It's been over a year since........

iVillage Member
Registered: 07-31-2004
It's been over a year since........
2
Sun, 09-26-2004 - 6:39pm
I last saw Mike. In that year, I've been more depressed than ever, can't seem to make a goal and stick to it, gained all the 45 lbs. back that I had lost before meeting him, and basically have a crap attitude. And when I think of him it still hurts alot. He could never say sorry enough.......

How do I get unstuck?

Lisa

iVillage Member
Registered: 07-07-2003
Mon, 09-27-2004 - 12:04am
Hi Lisa,

I don't have any "wonderful advice" or the golden key to help you,but i certainly DO know how you are feeling.My Affair ended 14 months ago and it still hurts.It's not as strong or as painful as those first horrible days/months..but it does still come back alot.OM and i shared songs alot and now,i can't even listen to music without memories fogging my mind.I think we made love to every song out there.It's hard and there are still days i feel like a dagger is slowly piercing my heart and soul.Some days i want to see him so bad,hear his voice,call him..etc..but i know i can't.Nothing good could ever come of it.I know i loved him deeply,and probably will ALWAYS have a place for him in my heart,but i'm trying to let go and move on.If you've ever heard the song "My Immortal" by Evanescense(think that's how it's spelled)...i think one part of the chorus is so very true..."There's just too much that time cannot erase"...i think in so many ways i might never "heal" totally and completely.Maybe i'll always wonder and think of him,maybe i'll always have moments when i go back in time and miss him and everything we shared,i might always have days when i cry for what "might have been"...i guess only time will tell.But i DO know this much...i have a husband that loves me with all his heart and HE is what true love is,HE is where i belong and where i will always remain from here on out.I am still trying to get "unstuck" myself,Lisa so i know how it hurts.All we can do is hang on and hope and pray for the best...God Bless you and i'm here if you wanna talk!!!

iVillage Member
Registered: 07-08-2003
Mon, 09-27-2004 - 10:05am
Getting "unstuck" is a long, tough process, Lisa. I'm not very familiar with your username, I wonder how often you've been posting here. Maybe it would help you to participate regularly in this community. It has helped me tremendously, just knowing that there's a group of folks here who understand how difficult it is to get over having an A. Come here and tell your story, over and over if you have to. Sometimes sharing diffuses the feelings. Have you ever heard that saying, "pain shared is pain lessened?"

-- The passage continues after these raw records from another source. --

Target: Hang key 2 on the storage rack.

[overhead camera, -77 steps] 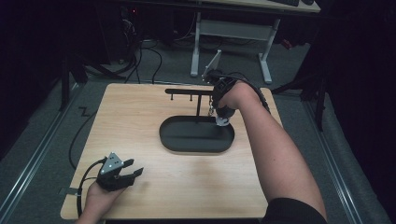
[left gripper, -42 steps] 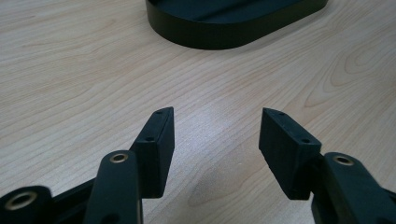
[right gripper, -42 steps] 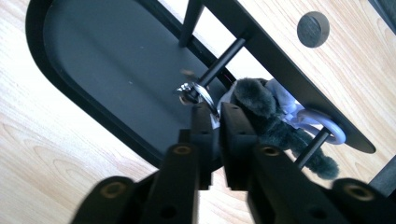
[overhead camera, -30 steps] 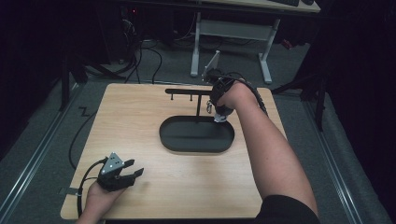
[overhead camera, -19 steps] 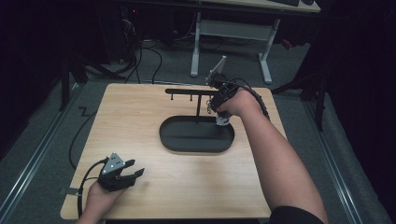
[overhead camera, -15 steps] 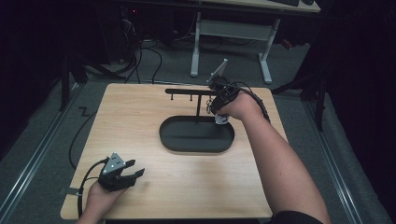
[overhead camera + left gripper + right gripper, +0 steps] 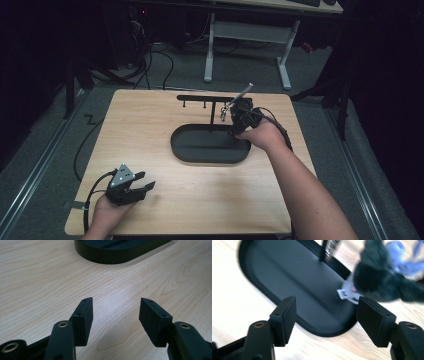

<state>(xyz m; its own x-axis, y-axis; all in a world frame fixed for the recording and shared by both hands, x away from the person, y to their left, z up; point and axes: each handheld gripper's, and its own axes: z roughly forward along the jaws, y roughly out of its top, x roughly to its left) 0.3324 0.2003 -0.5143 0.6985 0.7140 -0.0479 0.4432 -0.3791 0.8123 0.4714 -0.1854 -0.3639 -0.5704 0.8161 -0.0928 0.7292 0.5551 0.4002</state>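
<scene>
Two grippers open: right gripper (image 7: 325, 315) just opened, empty, over black tray (image 7: 287, 285); fuzzy dark keychain (image 7: 382, 282) beside; left gripper (image 7: 115, 315) on table (image 7: 37, 277).

From my high view the pale wooden desk (image 7: 200, 200) is the one well-lit patch; the room around it falls off into near black. Light comes from above, leaving a soft shadow just beside my left claw (image 7: 141, 190). In the left gripper view the wood grain is sharp, with a mild pale sheen between the jaws. The right gripper view is motion-smeared: the black oval tray (image 7: 287, 277) has blurred edges, a dark fuzzy object (image 7: 382, 282) is unreadable, and the desk top is overexposed almost to white.
</scene>
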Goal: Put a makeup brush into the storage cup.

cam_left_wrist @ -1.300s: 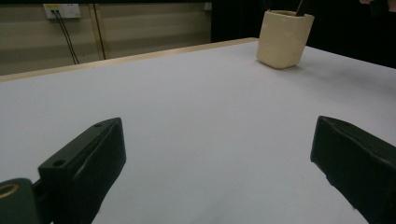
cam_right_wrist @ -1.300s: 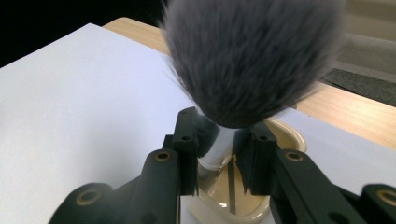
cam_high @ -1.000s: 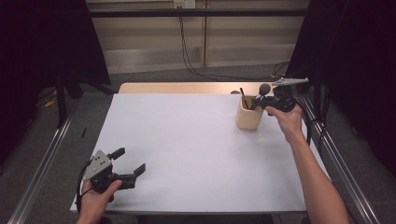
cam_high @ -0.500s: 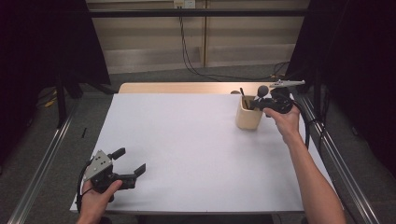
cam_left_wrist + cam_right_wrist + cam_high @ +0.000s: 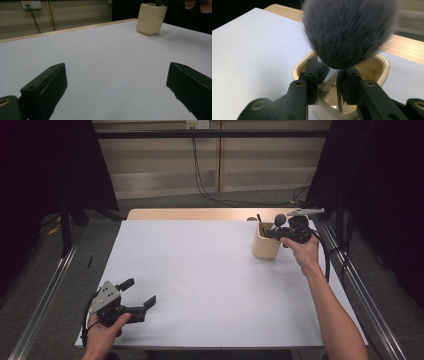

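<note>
A beige cup (image 5: 266,245) stands at the table's far right, and it also shows far off in the left gripper view (image 5: 151,18). My right gripper (image 5: 274,233) hovers over its rim (image 5: 384,65), shut on the silver ferrule of a makeup brush (image 5: 348,32). The brush's grey bristle head (image 5: 280,219) points up and away from the cup. A dark thin handle (image 5: 260,220) sticks out of the cup. My left gripper (image 5: 140,292) rests low at the near left corner, jaws wide open (image 5: 117,82) with nothing between them.
The white tabletop (image 5: 200,270) has a wooden strip (image 5: 200,214) along its far edge. Metal rails (image 5: 45,290) run along both sides of the table. Cables lie on the floor beyond.
</note>
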Demonstrator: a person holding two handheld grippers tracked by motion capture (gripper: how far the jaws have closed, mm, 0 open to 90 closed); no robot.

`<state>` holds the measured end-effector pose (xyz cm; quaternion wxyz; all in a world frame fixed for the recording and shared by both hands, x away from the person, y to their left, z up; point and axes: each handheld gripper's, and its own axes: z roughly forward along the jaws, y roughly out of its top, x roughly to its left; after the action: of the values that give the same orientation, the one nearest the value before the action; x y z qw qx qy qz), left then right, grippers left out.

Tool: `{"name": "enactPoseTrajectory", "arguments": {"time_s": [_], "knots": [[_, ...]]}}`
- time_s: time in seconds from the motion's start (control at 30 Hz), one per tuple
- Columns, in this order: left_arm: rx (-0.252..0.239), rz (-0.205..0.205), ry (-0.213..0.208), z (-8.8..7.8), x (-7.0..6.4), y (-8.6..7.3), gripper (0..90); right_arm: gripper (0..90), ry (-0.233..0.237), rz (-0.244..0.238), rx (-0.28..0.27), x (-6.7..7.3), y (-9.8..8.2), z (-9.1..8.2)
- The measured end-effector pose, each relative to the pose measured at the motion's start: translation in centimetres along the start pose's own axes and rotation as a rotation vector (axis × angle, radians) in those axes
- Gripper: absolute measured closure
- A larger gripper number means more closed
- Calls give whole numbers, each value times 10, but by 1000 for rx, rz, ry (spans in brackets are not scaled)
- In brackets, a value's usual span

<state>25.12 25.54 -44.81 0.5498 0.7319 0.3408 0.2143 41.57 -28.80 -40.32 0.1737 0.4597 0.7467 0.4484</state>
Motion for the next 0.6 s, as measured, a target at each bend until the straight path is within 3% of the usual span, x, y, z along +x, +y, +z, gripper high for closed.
{"name": "enactPoseTrajectory", "arguments": {"time_s": [0.47,0.6], "knots": [[5,0,0,0,1,0,34,297,-18,26,-88,-3,-9,-8],[4,-3,2,0,1,0,34,123,-61,28,-92,-2,-9,-10]]}}
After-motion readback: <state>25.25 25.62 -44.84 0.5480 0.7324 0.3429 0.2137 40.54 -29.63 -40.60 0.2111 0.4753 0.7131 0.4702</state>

The other thing, and I do feel badly suggesting this, but from your post I wonder whether the depression is something that might require some professional help. Depression is a tricky thing - I suffer from it myself. It can totally distort your perspective. Rather than focusing on Mike, why not focus on yourself? I know you said you've not been able to meet your goals lately. It might be something to talk to a professional about before it swallows up your life. Just my .02, for whatever its worth.

Talk to us, honey. We're here for you. Love, Mo.